Em declarações aos jornalistas durante uma visita à Futurália, em Lisboa, Ventura reagia às recentes declarações do primeiro-ministro, Luís Montenegro, que comparou o Chega à Confederação Geral dos Trabalhadores Portugueses, concluindo que “os extremos tocam-se”.
Segundo o dirigente partidário, o Governo deveria concentrar-se em medidas concretas para responder às consequências económicas do conflito no Médio Oriente e ao aumento do custo de vida.
“Eu acho que o primeiro-ministro quer desviar as atenções daquilo que se passa neste momento, do que o Governo devia estar a fazer e que está a usar a reforma laboral como mera distração”, afirmou.
Ventura apelou ao executivo para tomar “decisões rápidas” que ajudem a conter os efeitos da crise económica e advertiu para aquilo que descreveu como um “aumento real do custo de vida”, insistindo que a reforma laboral não deve ser utilizada como forma de desviar o debate político.
O presidente do Chega referiu ainda que o Governo não respondeu ao desafio do partido para negociar alterações à legislação laboral, acusando o executivo de não querer promover uma verdadeira reforma.
“O Governo não quer resolver nada, o Governo quer é vitimizar-se e dizer que não o deixam governar”, criticou.
Na mesma intervenção, André Ventura defendeu que o executivo deve procurar consensos com os partidos da oposição sobre as mudanças na legislação do trabalho, lembrando que o pacote legislativo terá de ser aprovado na Assembleia da República.
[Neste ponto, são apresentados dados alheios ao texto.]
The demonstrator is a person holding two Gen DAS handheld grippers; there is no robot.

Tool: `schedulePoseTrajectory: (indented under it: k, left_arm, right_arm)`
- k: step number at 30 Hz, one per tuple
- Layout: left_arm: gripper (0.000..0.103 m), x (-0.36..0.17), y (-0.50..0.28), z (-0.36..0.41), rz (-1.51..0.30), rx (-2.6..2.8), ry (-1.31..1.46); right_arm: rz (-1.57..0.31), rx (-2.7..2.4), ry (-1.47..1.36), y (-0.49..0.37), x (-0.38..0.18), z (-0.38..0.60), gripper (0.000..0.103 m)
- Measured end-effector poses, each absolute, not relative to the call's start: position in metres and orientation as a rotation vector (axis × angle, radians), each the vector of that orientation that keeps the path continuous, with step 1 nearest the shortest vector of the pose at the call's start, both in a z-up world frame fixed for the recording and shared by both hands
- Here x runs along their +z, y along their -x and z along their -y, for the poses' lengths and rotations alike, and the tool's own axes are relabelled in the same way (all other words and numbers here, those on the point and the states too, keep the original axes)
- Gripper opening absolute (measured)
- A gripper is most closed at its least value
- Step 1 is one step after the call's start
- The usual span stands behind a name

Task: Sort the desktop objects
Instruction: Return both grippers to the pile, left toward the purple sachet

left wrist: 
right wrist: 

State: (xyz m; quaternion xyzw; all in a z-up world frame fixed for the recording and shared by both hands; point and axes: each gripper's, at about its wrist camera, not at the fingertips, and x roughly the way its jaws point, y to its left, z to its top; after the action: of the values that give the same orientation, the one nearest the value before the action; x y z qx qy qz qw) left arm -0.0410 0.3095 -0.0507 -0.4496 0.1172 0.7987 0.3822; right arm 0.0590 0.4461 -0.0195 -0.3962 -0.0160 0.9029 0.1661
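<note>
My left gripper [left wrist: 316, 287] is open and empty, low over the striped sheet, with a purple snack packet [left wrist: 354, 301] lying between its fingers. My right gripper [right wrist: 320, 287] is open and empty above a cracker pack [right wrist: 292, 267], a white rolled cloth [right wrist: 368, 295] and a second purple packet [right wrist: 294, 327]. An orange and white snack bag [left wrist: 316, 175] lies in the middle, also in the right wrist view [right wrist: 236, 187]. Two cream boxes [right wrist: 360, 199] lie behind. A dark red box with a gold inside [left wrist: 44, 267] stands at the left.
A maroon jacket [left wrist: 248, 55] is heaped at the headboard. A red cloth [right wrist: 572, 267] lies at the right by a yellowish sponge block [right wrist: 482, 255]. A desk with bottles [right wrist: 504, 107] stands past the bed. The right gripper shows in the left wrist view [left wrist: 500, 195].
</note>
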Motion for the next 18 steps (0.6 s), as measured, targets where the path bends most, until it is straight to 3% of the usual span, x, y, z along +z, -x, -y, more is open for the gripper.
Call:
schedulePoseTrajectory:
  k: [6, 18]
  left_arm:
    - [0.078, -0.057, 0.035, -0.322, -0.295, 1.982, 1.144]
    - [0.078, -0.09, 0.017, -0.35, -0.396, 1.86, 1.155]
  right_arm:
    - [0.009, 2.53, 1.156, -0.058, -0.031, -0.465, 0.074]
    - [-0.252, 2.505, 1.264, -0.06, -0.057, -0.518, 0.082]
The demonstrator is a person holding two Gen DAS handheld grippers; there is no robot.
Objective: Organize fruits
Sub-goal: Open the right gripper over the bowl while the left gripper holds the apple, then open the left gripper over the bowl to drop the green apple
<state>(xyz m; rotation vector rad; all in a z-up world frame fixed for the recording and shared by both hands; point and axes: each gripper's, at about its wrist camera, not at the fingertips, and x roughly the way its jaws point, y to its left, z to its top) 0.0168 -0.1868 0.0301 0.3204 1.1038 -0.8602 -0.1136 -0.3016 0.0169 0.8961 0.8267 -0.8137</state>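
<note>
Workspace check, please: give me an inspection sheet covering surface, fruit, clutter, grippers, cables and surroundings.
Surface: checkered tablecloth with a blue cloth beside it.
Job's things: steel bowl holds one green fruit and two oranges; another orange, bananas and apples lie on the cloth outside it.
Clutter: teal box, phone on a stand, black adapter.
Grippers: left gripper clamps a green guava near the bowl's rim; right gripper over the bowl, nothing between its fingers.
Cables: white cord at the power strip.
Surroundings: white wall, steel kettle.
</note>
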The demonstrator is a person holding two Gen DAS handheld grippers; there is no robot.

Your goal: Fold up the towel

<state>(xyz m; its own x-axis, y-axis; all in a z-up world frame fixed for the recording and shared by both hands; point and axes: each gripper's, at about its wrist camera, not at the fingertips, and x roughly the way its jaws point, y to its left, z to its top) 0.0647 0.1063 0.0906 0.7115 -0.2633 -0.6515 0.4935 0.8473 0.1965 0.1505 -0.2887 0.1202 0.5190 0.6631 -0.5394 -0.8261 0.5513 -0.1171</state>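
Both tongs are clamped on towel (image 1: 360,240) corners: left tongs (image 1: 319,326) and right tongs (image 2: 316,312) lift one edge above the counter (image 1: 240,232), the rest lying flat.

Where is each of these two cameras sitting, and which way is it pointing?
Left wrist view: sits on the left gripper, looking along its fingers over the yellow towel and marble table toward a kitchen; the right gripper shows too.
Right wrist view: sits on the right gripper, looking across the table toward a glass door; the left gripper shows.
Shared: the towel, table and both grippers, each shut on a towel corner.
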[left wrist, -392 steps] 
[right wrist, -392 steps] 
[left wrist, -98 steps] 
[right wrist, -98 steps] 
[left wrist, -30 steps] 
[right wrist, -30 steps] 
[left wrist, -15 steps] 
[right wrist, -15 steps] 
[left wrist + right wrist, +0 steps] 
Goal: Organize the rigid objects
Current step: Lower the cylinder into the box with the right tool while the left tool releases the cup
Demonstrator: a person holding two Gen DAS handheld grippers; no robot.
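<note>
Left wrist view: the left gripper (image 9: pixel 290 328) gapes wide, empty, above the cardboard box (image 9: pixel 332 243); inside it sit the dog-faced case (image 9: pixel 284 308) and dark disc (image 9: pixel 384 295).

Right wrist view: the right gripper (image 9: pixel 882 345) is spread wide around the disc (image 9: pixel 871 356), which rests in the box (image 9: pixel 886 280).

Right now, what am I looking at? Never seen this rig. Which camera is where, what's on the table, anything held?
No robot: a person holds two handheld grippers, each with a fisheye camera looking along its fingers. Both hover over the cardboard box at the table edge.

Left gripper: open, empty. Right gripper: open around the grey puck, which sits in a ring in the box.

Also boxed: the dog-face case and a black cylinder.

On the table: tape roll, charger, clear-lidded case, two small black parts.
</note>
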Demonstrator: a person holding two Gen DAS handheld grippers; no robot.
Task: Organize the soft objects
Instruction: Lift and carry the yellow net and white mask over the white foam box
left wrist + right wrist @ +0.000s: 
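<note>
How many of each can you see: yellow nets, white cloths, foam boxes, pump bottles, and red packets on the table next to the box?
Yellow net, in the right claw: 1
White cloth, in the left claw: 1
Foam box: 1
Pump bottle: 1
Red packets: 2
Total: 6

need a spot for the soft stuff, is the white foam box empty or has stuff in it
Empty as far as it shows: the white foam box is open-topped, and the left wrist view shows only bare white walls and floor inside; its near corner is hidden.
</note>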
Durante a visita à Futurália, o líder do Chega foi também questionado sobre a renúncia ao mandato de uma vereadora do partido na Ourém, a oitava saída registada desde as últimas eleições autárquicas. Ventura desvalorizou a situação, afirmando que casos semelhantes também ocorrem noutros partidos e que o tema será analisado internamente num próximo Conselho Nacional.
Acompanhado por dirigentes e deputados do partido, incluindo a líder da Juventude Chega, Rita Matias, Ventura foi abordado por vários jovens durante a visita, que aproveitaram para pedir fotografias e colocar algumas questões ao dirigente político.